04 Mai - 16 Juin 2018
Vernissage le 10 Mai 2018

L’exposition « Rudus, Ruderis » à la galerie marseillaise Double V dévoile des sculptures et installations d’Ugo Schiavi qui mêlent le passé antique de Marseille et sa réalité urbaine et vivante d’aujourd’hui.

L’exposition « Rudus, Ruderis. » à la galerie Double V, à Marseille, présente des sculptures et installations d’Ugo Schiavi qui offrent un portrait de la ville de Marseille entre réalité contemporaine et passé antique.

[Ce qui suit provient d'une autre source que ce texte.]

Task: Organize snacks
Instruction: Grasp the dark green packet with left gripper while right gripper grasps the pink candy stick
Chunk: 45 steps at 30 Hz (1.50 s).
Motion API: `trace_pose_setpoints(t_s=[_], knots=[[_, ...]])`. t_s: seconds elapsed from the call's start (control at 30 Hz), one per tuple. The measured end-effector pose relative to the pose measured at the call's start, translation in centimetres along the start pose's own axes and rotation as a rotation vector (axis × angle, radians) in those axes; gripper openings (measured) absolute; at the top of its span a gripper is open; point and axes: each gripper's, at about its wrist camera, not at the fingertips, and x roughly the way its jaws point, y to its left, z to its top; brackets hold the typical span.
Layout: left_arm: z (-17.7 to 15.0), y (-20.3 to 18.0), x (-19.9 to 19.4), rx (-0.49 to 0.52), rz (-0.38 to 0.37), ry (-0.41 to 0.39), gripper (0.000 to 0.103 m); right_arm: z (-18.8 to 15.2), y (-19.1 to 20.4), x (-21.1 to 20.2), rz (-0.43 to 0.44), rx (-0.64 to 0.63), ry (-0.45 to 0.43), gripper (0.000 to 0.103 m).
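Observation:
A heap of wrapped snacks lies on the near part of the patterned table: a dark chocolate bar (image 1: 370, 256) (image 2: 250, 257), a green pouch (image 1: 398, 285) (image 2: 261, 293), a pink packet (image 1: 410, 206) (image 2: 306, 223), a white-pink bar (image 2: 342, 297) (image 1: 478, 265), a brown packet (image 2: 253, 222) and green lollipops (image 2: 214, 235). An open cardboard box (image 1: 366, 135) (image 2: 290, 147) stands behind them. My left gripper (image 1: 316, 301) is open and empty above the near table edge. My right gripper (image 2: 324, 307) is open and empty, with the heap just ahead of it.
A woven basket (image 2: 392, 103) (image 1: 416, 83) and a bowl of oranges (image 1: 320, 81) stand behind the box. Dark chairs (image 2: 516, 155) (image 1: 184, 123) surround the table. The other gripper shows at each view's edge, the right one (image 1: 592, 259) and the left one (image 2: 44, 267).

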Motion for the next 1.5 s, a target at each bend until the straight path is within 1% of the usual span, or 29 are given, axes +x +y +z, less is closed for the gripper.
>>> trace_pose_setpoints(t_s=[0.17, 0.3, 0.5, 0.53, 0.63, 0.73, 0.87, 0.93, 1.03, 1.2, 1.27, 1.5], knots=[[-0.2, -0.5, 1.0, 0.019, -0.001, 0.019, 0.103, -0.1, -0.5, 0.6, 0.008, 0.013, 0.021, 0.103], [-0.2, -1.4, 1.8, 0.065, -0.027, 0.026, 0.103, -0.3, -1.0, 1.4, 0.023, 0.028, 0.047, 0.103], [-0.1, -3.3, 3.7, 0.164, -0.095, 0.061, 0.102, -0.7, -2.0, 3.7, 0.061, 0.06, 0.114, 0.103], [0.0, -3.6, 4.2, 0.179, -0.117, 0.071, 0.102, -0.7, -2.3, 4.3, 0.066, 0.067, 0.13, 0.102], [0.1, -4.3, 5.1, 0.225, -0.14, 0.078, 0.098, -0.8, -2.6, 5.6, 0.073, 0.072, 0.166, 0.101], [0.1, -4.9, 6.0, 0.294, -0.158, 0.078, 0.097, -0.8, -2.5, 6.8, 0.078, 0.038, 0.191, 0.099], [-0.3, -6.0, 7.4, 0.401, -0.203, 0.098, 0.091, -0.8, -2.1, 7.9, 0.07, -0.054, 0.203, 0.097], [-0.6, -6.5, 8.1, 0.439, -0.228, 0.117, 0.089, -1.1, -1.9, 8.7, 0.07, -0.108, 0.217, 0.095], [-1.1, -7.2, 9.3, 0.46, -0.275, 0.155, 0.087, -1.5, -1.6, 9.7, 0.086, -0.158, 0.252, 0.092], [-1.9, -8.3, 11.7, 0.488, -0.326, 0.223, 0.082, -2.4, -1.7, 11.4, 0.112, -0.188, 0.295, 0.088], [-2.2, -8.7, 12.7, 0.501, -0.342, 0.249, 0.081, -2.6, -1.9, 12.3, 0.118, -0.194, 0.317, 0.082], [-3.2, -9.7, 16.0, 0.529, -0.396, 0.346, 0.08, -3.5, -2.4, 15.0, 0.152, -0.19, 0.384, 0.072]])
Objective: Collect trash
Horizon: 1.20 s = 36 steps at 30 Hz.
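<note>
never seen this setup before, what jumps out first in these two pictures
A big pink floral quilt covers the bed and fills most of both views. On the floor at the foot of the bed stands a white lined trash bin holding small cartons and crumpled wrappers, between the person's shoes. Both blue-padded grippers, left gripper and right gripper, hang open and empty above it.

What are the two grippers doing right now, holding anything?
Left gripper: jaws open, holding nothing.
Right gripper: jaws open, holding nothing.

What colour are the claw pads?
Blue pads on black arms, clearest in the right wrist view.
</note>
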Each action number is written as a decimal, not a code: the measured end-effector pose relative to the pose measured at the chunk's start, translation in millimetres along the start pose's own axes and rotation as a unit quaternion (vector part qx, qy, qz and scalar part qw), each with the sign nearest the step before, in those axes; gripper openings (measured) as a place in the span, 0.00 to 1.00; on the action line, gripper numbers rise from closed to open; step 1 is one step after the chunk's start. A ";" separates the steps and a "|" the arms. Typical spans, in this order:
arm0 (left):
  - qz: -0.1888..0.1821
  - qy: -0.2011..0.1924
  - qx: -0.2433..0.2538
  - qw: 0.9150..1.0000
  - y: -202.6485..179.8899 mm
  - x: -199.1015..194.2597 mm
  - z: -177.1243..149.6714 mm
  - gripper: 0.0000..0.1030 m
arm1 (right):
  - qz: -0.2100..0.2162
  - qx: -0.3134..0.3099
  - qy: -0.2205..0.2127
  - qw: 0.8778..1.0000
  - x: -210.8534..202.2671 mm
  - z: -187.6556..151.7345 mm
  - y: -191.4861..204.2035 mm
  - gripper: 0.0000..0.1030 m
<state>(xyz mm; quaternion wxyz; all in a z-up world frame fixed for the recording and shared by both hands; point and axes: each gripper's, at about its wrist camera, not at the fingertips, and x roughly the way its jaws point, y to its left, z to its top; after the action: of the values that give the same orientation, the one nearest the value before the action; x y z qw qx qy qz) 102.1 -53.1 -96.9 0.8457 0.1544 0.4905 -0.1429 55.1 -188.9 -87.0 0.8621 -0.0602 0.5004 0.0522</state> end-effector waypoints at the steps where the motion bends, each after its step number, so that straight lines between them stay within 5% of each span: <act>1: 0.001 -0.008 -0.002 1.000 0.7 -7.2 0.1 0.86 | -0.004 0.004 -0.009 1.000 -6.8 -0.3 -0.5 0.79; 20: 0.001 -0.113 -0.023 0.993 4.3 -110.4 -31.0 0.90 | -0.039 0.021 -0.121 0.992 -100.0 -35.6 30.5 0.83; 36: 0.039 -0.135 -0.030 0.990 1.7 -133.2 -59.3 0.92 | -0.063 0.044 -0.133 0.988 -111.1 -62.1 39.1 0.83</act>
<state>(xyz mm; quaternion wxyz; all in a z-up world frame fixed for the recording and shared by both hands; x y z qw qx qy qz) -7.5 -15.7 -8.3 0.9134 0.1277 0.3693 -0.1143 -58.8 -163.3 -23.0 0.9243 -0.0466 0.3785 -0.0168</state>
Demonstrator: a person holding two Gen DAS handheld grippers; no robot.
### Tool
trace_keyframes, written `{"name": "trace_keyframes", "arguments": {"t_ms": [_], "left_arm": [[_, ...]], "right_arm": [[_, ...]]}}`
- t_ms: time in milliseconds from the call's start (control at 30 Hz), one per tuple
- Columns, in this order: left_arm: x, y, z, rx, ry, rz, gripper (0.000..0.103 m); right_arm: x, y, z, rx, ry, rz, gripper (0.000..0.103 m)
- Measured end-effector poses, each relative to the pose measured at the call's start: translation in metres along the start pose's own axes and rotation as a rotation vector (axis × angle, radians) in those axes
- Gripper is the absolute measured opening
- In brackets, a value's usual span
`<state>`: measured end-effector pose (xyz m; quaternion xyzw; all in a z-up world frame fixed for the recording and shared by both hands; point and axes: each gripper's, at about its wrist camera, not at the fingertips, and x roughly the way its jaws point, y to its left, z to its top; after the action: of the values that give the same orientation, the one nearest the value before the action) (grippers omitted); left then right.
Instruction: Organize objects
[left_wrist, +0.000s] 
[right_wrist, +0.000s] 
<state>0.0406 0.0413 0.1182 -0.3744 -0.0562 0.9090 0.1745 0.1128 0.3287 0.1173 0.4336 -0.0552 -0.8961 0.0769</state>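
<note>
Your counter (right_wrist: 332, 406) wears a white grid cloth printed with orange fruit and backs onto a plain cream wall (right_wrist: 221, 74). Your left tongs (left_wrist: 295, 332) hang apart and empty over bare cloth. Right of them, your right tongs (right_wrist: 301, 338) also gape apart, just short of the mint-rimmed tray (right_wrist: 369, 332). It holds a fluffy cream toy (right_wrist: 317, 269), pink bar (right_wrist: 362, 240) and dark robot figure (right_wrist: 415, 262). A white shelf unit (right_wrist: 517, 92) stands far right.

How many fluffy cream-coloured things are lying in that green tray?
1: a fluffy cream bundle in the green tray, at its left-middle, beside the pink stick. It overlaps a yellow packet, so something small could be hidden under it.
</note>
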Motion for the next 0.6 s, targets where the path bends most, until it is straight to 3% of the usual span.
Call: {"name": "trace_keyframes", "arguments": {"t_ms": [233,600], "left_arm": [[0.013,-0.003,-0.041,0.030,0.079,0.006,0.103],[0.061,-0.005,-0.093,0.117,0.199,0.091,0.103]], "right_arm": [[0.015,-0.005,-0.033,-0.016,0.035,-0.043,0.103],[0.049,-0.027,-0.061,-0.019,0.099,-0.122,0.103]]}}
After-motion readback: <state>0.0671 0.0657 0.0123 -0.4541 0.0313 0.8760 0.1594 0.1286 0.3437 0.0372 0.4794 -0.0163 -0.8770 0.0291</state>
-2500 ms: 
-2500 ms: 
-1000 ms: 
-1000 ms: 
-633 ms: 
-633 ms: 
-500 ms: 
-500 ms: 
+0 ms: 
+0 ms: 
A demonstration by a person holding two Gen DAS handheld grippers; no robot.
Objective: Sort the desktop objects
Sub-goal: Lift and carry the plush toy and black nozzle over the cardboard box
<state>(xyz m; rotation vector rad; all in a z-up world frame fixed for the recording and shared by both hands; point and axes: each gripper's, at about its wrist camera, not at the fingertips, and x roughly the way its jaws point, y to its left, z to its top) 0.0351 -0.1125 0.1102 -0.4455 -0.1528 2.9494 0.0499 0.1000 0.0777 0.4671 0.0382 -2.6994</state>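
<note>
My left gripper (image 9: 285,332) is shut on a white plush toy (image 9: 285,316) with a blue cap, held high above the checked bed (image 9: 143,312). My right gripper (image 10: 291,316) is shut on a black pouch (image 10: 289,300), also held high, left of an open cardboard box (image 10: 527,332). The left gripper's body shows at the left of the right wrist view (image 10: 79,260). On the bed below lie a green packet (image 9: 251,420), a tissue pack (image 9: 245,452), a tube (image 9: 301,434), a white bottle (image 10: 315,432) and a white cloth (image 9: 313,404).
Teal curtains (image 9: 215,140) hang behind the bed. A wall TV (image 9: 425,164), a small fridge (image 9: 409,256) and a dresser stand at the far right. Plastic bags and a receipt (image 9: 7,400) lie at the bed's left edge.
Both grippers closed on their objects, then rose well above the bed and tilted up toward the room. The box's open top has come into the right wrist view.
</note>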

« Rudus, Ruderis » : les sculptures en forme de décombres d’Ugo Schiavi

Le titre de cette deuxième exposition personnelle d’Ugo Schiavi en France, « Rudus, Ruderis », signifie en latin « Décombre, Décombres ». Il résume parfaitement la pratique du plasticien dont les installations et sculptures résultent d’un rapport presque archéologique aux images et à la statuaire. Incarnant une sorte de romantisme 2.0, Ugo Schiavi s’intéresse particulièrement à la grande sculpture qui décore aujourd’hui les villes et les musées, et qui matérialise dans le temps présent l’éclat d’époques passées.

Ugo Schiavi opère une confrontation entre l’antique et l’actuel

Les nouvelles sculptures et installations d’Ugo Schiavi, séries d’œuvres profondément contemporaines réalisées en béton et acier, se concentrent sur la ville de Marseille, territoire chargé d’histoire, pour refléter à la fois la ville actuelle et son passé antique, dans une sorte de confrontation entre l’antique et l’actuel. Pour cela, Ugo Schiavi a recours aux procédés de moulage : de séances avec des modèles posant sur des monuments ornés caractéristiques de l’espace urbain et de techniques actuelles à prise rapide résulte un moule porteur du passé historique du lieu et du présent.

Les œuvres d’Ugo Schiavi, tirages en béton réalisés à partir des moules, génèrent une confusion volontaire : si leur traitement de la forme renvoyant aux ruines fait dans un premier temps penser à de véritables décombres urbains, on se rend ensuite compte qu’une part de ces fragments relève du vivant et de l’actuel. La scénographie de l’exposition renforce cette ambiguïté en disposant les sculptures aux allures de fragments selon les codes des réserves de musées, sur des rangées d’étagères murales. Le visiteur a ainsi le sentiment de se trouver face à des trouvailles archéologiques.